DESCRIPTION OF THE TASK> Word for word, output the data, with none of its pictures.
*** DATASET SECTION Section Begins ***
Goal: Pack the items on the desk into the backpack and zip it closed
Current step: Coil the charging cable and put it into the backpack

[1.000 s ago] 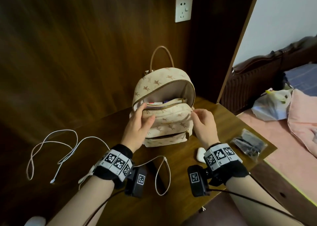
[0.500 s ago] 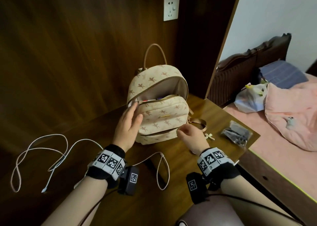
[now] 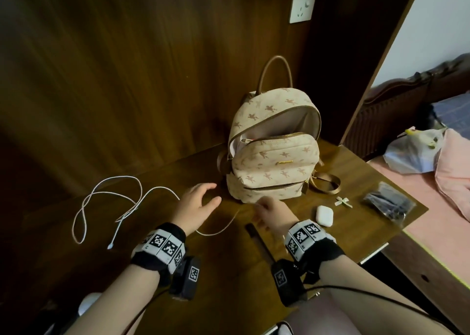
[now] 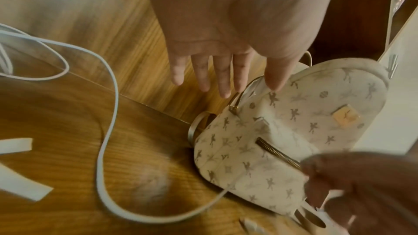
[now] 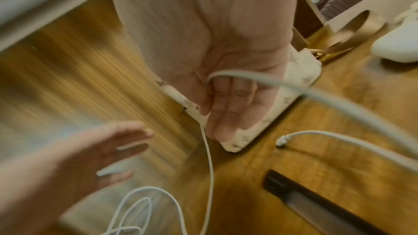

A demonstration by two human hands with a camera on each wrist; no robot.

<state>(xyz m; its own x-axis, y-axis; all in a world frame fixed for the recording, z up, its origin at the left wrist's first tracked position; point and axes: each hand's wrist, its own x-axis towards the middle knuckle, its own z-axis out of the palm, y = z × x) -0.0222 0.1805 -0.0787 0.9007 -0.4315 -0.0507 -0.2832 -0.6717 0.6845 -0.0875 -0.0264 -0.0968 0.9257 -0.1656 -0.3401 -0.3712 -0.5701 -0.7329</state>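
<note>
Both hands have come off the backpack [image 3: 273, 154] since the earlier frame. The left hand [image 3: 197, 206] hovers over the desk [image 3: 229, 271] just left of the backpack's base, fingers straight and spread, holding nothing. The right hand [image 5: 228, 96], just in front of the backpack's lower edge, has its fingers curled round the white charging cable [image 5: 209, 158], which runs through the palm and trails down across the desk.

From that grip the cable loops away to the left of the backpack, ending in a loose tangle with one plug lying free. The backpack stands upright at the back of the desk, main zip open, papers showing inside. Right of the backpack lie a white earbud case [image 3: 324, 215], a small bow [image 3: 343, 202] and a dark plastic packet [image 3: 387, 203]. A dark pen-like stick [image 3: 256, 240] lies in front of the backpack, by the right wrist.
</note>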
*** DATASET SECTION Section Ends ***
SOLUTION BELOW>
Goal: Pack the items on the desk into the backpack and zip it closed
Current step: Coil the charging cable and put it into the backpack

[1.000 s ago] 
[0.500 s ago] 
[now] 
[now] 
[now] 

A demonstration by two human hands with a camera on each wrist; no robot.

<state>(xyz m; its own x-axis, y-axis; all in a world frame fixed for the recording, z up, its origin at the left wrist's first tracked position; point and axes: each hand's wrist, its own x-axis towards the middle knuckle, its own z-axis out of the palm, y = z × x) -0.0222 0.1805 -0.0787 0.9007 -0.4315 -0.0507 -0.2832 -0.6717 0.6845 -0.0875 -0.0264 -0.0968 0.9257 -0.1656 -0.3401 -0.3712 -0.5701 -0.7329</state>
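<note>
Both hands have come off the backpack [image 3: 273, 154] since the earlier frame. The left hand [image 3: 197, 206] hovers over the desk [image 3: 229, 271] just left of the backpack's base, fingers straight and spread, holding nothing. The right hand [image 5: 228, 96], just in front of the backpack's lower edge, has its fingers curled round the white charging cable [image 5: 209, 158], which runs through the palm and trails down across the desk.

From that grip the cable loops away to the left of the backpack, ending in a loose tangle with one plug lying free. The backpack stands upright at the back of the desk, main zip open, papers showing inside. Right of the backpack lie a white earbud case [image 3: 324, 215], a small bow [image 3: 343, 202] and a dark plastic packet [image 3: 387, 203]. A dark pen-like stick [image 3: 256, 240] lies in front of the backpack, by the right wrist.
</note>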

This response contains the complete answer.